Do zones "begin" or "end" ?

  • Yes
  • A zone begins immediately when you call `new Zone(function() { /* in the zone */ }).
  • A zone ends when all the asynchronous operations in a zone have ended and all resources have been closed. It always ends asynchronously (e.g. after the event loop 'tick' in which it was constructed)

"shared resources" within zones.

That's not a question :). Shared resources are not super common but sometimes they are inevitable. Some examples:

  • process.stdin can be used from all zones, so we consider it a shared resource.
  • The HTTP client maintains a tcp connection pool, so multiple HTTP requests can be multiplexed over one HTTP connection. When different zones try to make an HTTP request, they are effectively sharing a TCP connection. The TCP connection should exist in a zone that is an ancestor to all zones that use it.
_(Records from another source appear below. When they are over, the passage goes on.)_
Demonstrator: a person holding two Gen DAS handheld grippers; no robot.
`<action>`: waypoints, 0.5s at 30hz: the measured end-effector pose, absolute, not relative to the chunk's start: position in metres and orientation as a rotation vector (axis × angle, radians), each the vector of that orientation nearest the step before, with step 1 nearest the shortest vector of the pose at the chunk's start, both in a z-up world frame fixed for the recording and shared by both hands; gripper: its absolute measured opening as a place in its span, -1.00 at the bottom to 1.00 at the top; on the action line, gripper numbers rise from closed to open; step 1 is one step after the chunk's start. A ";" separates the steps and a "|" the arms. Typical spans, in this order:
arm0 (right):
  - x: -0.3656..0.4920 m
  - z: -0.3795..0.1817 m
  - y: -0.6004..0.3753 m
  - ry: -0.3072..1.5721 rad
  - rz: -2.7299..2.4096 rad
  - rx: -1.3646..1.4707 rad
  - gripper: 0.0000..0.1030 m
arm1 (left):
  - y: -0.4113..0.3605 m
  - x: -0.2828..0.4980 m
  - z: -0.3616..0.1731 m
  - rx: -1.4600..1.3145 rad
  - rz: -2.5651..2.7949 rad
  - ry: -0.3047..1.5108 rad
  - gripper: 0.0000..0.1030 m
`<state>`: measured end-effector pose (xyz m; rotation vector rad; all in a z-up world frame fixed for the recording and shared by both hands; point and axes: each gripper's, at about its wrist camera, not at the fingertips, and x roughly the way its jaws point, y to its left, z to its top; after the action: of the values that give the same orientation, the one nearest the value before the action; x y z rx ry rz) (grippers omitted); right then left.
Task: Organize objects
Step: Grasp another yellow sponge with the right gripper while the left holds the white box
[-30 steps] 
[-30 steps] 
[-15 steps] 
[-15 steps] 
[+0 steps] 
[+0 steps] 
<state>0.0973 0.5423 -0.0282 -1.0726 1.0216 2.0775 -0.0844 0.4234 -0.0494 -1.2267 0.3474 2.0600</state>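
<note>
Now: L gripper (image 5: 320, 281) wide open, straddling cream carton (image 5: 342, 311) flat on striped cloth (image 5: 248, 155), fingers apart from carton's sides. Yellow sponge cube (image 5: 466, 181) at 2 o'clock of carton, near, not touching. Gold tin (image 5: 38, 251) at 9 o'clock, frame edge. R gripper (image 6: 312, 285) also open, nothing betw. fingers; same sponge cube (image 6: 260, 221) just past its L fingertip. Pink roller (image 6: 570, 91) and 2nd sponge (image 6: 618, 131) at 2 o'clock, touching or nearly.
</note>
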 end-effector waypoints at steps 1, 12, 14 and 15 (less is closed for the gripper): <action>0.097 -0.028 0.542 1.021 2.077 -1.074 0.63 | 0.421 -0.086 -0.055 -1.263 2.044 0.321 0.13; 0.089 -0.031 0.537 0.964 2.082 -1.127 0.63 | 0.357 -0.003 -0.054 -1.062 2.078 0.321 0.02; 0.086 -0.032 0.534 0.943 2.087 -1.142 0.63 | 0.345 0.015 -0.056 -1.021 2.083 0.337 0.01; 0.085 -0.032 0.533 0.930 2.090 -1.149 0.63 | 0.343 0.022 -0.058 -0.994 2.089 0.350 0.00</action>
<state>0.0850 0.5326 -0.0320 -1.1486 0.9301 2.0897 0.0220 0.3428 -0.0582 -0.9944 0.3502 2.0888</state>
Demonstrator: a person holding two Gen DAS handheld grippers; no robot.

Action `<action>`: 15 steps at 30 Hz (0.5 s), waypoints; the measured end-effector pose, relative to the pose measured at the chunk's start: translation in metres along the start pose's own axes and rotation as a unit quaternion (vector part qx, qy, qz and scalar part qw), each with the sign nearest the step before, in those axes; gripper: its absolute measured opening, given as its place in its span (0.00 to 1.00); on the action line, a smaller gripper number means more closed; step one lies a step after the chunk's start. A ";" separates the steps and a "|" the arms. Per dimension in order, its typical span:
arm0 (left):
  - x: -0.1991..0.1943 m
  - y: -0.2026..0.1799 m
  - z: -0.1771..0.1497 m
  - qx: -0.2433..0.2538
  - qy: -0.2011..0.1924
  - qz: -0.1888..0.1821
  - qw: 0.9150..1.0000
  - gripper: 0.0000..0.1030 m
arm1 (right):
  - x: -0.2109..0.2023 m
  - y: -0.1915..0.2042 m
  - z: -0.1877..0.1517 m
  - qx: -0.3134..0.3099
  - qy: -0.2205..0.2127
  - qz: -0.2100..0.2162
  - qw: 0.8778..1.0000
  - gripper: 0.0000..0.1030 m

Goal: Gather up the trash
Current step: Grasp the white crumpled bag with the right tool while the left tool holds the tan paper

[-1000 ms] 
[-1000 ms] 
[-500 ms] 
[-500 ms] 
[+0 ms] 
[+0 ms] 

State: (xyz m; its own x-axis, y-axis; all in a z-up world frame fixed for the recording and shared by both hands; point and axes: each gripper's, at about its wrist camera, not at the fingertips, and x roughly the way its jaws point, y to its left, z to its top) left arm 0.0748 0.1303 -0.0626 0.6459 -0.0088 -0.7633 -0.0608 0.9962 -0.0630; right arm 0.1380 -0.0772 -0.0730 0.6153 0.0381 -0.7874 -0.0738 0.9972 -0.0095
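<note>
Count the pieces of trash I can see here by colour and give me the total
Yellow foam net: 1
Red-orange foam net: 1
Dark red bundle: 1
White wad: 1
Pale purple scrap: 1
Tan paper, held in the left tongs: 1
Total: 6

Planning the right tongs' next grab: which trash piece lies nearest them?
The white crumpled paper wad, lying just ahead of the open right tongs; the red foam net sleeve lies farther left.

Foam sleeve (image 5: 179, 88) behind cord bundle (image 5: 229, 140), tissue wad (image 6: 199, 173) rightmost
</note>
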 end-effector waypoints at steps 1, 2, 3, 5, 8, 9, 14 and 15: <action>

Zone.js allows you to attach arbitrary metadata to a zone by augmenting its properties. zone has Zone.data

Arbitrarily attaching metadata to an object that has class methods of its own is dangerous and makes it difficult to expand the API in the future. Node suffers from this problem. The "mongoose" library (ORM for MongoDB) has decided that any additional properties that are added to an EventEmitter are treated as fields that can be inserted in the database. Therefore we couldn't for example add EventEmitter.prototoype.listenerCount() so we had to expose it as EventEmitter.listenerCount(event_emitter).

Creating nested/child zones

What does it mean to nest a zone?

  • A parent zone does not end before all it's nested zones have ended
  • If an unhandled exception occurs within the nested zone, it is routed to the parent zone. If the parent doesn't handle it, it's routed to the parent's parent. etc.

What should this be called? Zone.js calls this fork.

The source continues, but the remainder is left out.